しかし、トラックの最後に至ってムードはまた反転され、これからは暴力と抑圧の音が再現される。前半部で注目を惹く〈Ponyboy〉と 〈Faceshopping〉の音は、どれだけ過激で破壊的なのか。特に〈Faceshopping〉はそのトラック内でも急激な反転を通して、社会の外見への暴力的な強要を表す。その問題がトランスジェンダーにおいては生存と直結する点で、もっと重要に読解されるべきトラックだろう。
〈Is It Cold in the Water?〉は、その題名から、SOPHIEが表した「人魚」のイメージとつながるところがあるだろう。ドラムもなく、ある意味清いとも思えるシンセサイザー音が鳴り響き、だんだんスケールを増していき、満ち潮のように世界を沈める。人間世界に出た人魚の足を再び引っ張る、以前の世界。
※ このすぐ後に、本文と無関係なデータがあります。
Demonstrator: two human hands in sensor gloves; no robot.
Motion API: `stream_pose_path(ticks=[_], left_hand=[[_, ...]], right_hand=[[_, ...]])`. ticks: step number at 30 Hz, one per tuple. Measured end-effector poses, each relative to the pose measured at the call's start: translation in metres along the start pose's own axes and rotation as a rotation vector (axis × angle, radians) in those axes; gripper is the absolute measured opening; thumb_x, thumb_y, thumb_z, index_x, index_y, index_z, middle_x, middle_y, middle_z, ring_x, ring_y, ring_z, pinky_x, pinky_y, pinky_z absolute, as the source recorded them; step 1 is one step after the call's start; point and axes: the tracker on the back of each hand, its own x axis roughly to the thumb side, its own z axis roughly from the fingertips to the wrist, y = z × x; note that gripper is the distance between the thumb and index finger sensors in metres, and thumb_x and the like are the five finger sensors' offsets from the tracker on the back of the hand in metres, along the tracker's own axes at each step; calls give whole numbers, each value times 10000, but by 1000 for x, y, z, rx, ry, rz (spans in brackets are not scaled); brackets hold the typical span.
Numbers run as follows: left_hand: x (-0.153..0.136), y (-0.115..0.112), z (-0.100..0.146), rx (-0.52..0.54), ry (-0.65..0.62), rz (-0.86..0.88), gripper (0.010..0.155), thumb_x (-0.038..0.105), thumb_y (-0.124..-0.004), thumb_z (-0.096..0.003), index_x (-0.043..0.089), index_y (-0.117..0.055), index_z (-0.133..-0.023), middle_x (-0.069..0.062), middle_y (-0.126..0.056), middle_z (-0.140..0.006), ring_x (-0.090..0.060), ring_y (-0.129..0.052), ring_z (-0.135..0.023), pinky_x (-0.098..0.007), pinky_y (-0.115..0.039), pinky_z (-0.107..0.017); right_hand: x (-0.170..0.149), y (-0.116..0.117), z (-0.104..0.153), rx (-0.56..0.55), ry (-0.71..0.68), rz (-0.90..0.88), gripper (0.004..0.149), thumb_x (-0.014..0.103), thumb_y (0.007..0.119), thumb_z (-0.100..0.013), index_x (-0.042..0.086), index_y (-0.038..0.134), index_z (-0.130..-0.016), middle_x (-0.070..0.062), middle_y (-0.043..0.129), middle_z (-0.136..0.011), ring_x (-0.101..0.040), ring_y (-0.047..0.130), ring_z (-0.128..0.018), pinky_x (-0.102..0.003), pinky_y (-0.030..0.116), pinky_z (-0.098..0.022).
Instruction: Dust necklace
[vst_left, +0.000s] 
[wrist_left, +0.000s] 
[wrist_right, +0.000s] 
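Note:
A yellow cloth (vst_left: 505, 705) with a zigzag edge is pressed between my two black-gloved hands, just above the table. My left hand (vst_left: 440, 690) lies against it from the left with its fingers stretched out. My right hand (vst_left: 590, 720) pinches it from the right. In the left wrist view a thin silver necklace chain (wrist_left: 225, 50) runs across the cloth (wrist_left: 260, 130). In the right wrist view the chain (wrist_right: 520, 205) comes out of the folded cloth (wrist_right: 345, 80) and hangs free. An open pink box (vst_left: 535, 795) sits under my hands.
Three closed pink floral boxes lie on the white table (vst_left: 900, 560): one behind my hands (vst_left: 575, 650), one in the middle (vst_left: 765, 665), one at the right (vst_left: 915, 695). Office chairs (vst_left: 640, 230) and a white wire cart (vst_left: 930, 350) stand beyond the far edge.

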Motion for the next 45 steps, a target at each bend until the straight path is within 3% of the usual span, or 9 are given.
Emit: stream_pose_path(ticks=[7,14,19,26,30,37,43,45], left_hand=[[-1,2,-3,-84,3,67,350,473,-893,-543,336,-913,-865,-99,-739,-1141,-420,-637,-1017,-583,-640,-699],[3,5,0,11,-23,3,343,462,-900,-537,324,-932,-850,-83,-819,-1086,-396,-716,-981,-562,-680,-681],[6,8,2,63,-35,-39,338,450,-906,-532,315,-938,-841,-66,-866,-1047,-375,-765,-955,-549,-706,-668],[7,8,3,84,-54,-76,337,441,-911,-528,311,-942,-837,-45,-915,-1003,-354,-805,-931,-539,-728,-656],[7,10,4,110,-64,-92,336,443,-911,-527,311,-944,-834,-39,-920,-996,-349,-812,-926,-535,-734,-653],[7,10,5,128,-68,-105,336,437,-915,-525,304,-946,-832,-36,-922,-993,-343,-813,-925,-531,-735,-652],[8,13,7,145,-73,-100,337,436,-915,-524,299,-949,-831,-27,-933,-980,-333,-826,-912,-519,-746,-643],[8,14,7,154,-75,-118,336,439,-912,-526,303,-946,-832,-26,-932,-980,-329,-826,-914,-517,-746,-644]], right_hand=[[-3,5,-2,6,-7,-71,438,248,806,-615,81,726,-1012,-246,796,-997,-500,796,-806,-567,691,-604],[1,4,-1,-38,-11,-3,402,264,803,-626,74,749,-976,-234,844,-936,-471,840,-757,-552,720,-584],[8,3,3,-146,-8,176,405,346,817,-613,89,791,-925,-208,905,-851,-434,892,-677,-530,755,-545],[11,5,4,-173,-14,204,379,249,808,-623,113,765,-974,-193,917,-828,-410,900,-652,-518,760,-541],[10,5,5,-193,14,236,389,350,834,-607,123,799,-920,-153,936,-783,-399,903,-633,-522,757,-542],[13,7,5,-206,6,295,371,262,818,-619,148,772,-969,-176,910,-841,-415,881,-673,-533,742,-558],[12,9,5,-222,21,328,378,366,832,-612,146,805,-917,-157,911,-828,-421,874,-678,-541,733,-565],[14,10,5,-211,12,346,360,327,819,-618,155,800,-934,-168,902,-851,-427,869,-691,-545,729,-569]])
〈Infatuation〉の熱病は聴者にまで伝染し、〈Not Okay〉に至っては〈It’s Okay to Cry〉の題材を意図的に覆してしまう。イデオロギーに蚕食されて熱病に患う話者は、再び社会の規範に戻されて、「ふりをさせられる」(pretending)。そう至った〈Pretending〉の陰惨なアンビエントサウンドは、耳を傾けるほど、どれだけ恐怖なものなのか。〈Is It Cold in the Water?〉で沈められた世界は、話者にとってはただ真っ暗なだけだ。
しかし我らは、〈Pretending〉の次に位置した〈Immaterial〉で、本作で一番明るく美しい宣言を確認できる。社会で遂行させられるロール(role)の意味を一つずつ除去していく末、ついに「わたし」として残る、自由宣言。実を言うと、〈It’s Okay to Cry〉から〈Ponyboy〉に変わるところや、前曲から本曲に変わるところでの落差は、いくら各トラック間をノイズでつないでいるとしても、急激すぎる感もある。しかし、本作はそこにあまり気にせずに反転を繰り返す。トラック単位で見ても、以前《PRODUCT》シリーズでの〈Lemonade〉がそうだったし、本作の収録曲〈Faceshopping〉での露骨な反転もまた(そしてそこで絶叫される本音もまた)経験してのではないか。
したがって、上で作成した文章を修正してみる。暴力と抑圧、恐怖の音が反転を繰り返して再現される中、慰めと希望、連帯の暖かい声は、本作を支える最高の反転なのだ。
〈Immaterial〉が挟まれたところは、恐怖の闇が襲い掛かる〈Pretending〉と、前半の暴力性が再び発現される〈Whole New World / Pretend World〉の間である。また、前述したように〈It’s Okay to Cry〉は 〈Not Okay〉トラックによって否定される。にもかかわらず、我らの覚えているSOPHIEは、彼女の本当の声を使って慰め、舞台で踊りながら無意味を祝福するアーティストだ。本作の反転は緻密なゆえに、本能的だったと思う。それは完結したストーリーを進行させる装置と言うより、話者自身とその周囲の世界の混乱を表現したものなのだから。だからこそ、本作の中で発せられたメッセージは、結果的に否定されてない。それらは有効だ。「I love every person insides.」何よりも、本作の題名の意味が、その方向を知らせるではないか。
本作は現代版の人魚姫物語である。その物語が繰り広げられる「海」という背景から見て、「Oil of every pearl’s un-insides」とアナグラムされた題名もまた、そこから意味を探せるだろう。例えば「pearl」(真珠)に注目してみよう(そして、ディズニーなどによって作られた「人魚姫」のイメージに「貝」アイテムが不可欠なところも考慮してみよう)。真珠の非-内面。真珠貝が真珠を作り上げるまで、外部の攻撃と内部の痛みを耐えなければならない。その逆境を超えてこそ作られる「真珠」という価値。また、それを指す「un-inside」(非-内面)という矛盾な単語は、ただ「outside」を指すというより、その過程で「inside」を同時に呼名するための選択ではなかったのだろうか。自身のディスポリアと、社会の偏見にも関わらず、自分そのもので大切な価値を守るための、混乱な奮闘。
SOPHIEが作り上げた音は、確かに未来に向かっていた。破壊的なポップ。冷たい楽しさ。彼女の新鮮な音は、ほぼジャンルを想像して導くくらいの動力になって、本作は彼女を主軸としたDeconstructed Club、Bubblegum Bassの潮流の文法を拡張しながらも、その意味を自身の下に還元し、10年代電子音楽の一軸を担当した―そして20年代に至ってはもっと重要に繰り広げられるはずの―音を総合して、その頂点に立った。
彼女が夢見る未来への奮闘と足跡が残された作品は、そのまま未来になっていった。その先には、イデオロギーの規範によって、その存在だけで苦しむ人がいないように。SOPHIEが描いていった未来像に共に参加することを望みながら、最後の挨拶を渡したい。Rest In Paradise, SOPHIE.